Work to be completed. In this exercise, retype exactly and only the lines from the top of the entries below through the line that holds "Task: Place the", omitting pictures.

[[ The input, beginning ]]

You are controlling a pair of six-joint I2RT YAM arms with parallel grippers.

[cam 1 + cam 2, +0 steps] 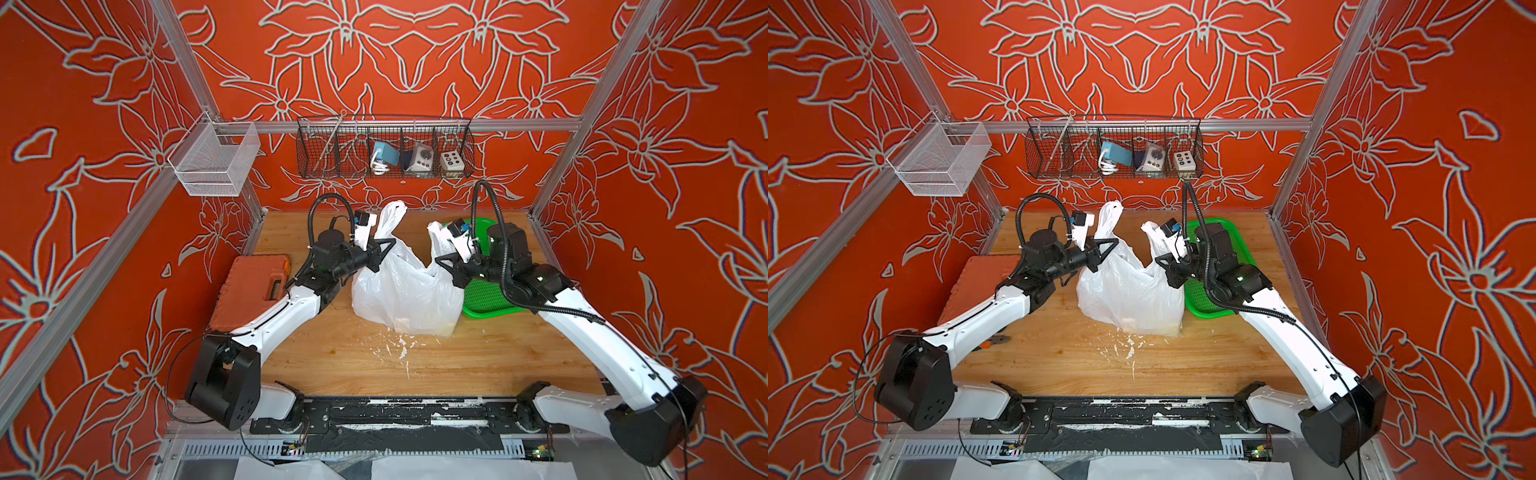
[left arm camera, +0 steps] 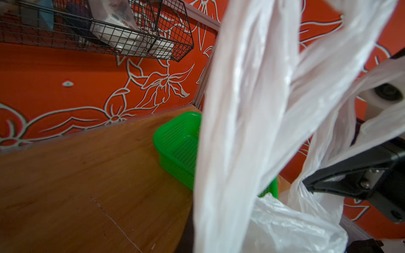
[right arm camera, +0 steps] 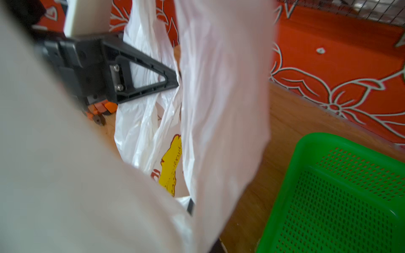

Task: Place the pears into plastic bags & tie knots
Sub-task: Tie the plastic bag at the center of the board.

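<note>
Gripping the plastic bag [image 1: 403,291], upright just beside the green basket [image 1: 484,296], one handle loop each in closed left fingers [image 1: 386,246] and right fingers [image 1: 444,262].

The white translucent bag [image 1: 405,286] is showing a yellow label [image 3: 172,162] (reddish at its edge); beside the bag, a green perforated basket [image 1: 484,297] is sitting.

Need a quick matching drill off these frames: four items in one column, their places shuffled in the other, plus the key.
Items
1. plastic bag
2. green basket
3. orange case
4. black wire rack

Places
A. hangs on the back rail
B. stands mid-table, handles up
C. on the table, at the robot's left
D. on the table, at the robot's right

Pairs: 1-B, 2-D, 3-C, 4-A
</note>
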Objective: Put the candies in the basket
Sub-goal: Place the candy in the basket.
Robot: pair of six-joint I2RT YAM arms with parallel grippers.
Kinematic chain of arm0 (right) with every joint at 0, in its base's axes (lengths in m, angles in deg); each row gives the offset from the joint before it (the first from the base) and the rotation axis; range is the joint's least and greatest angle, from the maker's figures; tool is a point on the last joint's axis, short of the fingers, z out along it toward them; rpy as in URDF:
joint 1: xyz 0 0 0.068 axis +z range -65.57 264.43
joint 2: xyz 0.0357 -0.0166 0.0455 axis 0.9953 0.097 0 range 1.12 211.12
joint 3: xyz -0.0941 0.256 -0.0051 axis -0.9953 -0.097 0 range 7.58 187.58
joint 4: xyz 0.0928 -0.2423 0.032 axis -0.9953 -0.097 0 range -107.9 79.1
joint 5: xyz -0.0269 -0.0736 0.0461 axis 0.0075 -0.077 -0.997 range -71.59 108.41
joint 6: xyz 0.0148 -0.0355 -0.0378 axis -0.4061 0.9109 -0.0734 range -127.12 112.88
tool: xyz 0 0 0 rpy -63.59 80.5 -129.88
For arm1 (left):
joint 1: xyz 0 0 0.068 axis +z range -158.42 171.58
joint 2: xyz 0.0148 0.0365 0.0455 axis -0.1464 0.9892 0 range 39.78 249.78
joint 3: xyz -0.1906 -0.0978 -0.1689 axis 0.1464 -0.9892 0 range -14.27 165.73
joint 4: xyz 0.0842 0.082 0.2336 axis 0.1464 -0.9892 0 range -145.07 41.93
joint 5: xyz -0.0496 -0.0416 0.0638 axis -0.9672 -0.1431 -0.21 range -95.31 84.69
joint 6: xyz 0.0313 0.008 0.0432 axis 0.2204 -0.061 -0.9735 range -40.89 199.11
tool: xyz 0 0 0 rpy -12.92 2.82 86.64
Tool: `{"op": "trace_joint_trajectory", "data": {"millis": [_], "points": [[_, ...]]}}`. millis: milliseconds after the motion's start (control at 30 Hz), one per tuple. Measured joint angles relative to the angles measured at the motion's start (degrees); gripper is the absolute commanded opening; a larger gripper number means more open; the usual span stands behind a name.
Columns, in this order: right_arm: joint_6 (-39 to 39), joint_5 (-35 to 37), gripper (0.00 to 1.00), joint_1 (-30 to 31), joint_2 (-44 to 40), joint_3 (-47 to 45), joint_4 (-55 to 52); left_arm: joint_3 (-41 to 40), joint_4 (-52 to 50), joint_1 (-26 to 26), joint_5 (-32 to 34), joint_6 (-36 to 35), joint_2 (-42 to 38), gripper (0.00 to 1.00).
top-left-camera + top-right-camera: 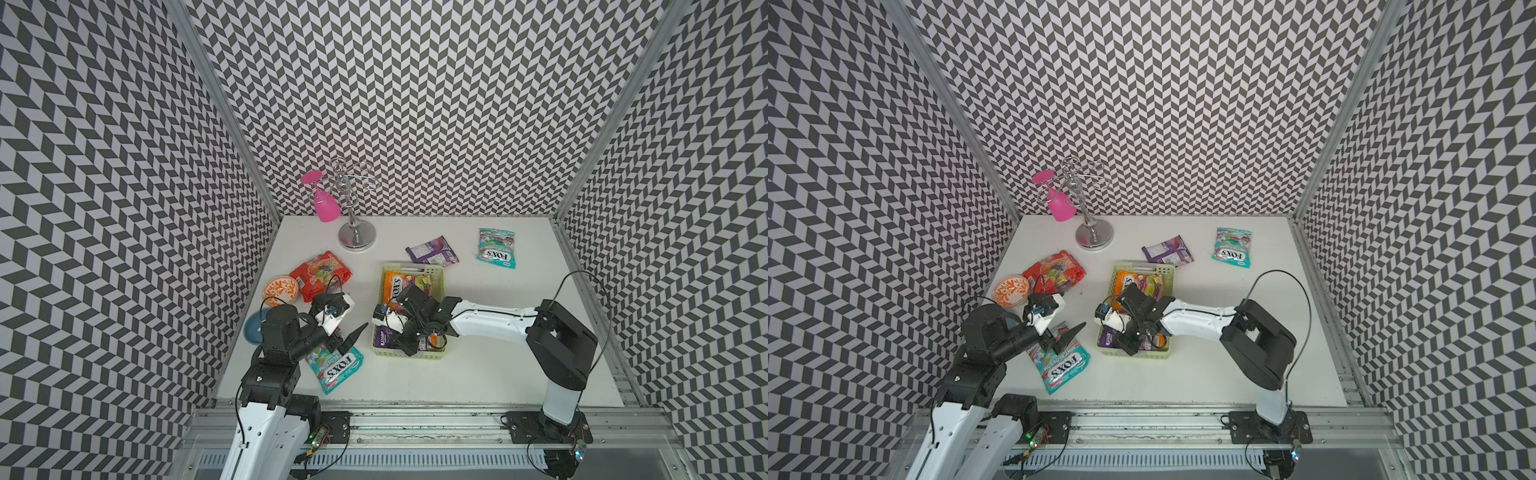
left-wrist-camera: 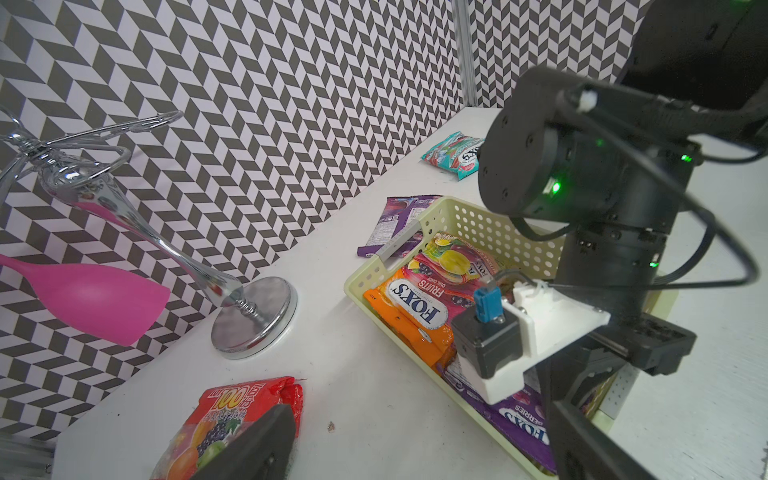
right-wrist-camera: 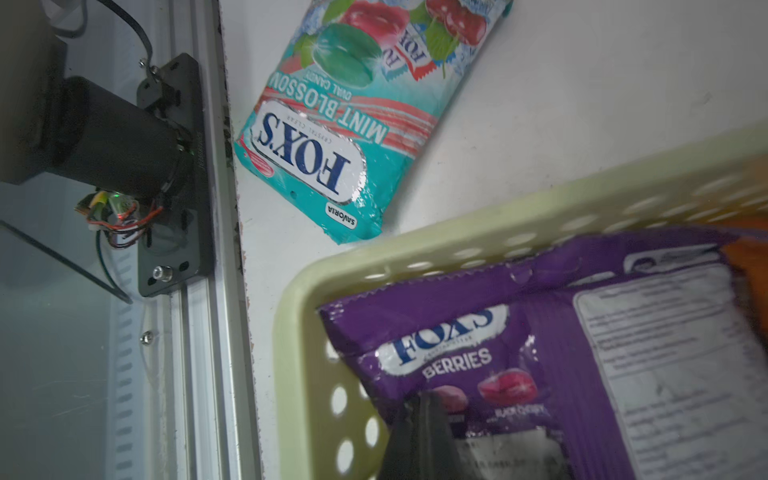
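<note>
The pale green basket [image 1: 415, 268] [image 2: 478, 228] stands mid-table with an orange candy bag [image 1: 405, 284] and a purple one [image 3: 478, 332] inside. My right gripper [image 1: 405, 347] [image 3: 422, 419] is shut and empty, its tips low over the purple bag at the basket's near end. My left gripper [image 1: 347, 338] [image 2: 415, 444] is wide open above the far end of a teal bag [image 1: 336, 365] lying left of the basket. A red bag [image 1: 320, 274] lies at the left, another purple bag [image 1: 432, 250] just behind the basket, and a second teal bag [image 1: 496, 248] at the back right.
An orange-and-white bowl [image 1: 280, 291] and a blue dish [image 1: 253, 328] sit along the left edge beside my left arm. A chrome glass stand [image 1: 355, 237] with a hanging pink glass [image 1: 324, 203] stands at the back left. Patterned walls close in three sides.
</note>
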Motion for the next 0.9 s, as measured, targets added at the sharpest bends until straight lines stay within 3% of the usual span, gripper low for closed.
{"op": "trace_joint_trajectory", "data": {"millis": [267,433,667,900], "points": [[-0.94,-0.04,0.00,-0.92,0.09,-0.28,1.09,0.00,0.04,0.00,0.46,0.61,0.00,0.99],[-1.33,-0.22,0.05,-4.63,-7.48,-0.15,-1.66,0.02,0.48,0.04,1.79,1.73,0.00,0.99],[-3.26,1.79,0.20,-11.93,-19.45,0.02,-1.64,0.09,0.92,0.15,4.31,2.86,0.70,0.99],[-6.05,7.08,0.38,-16.63,-27.36,-4.20,-0.68,4.87,-0.66,0.13,6.69,0.87,7.02,0.99]]}}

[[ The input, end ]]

Exercise result.
You are controlling a pair of six-joint I2RT YAM arms with parallel grippers.

[cam 1 + cam 2, +0 steps] 
[left arm camera, +0 steps] 
[right arm camera, +0 steps] 

Task: Place the pears into plastic bags & tie knots

No more output is required.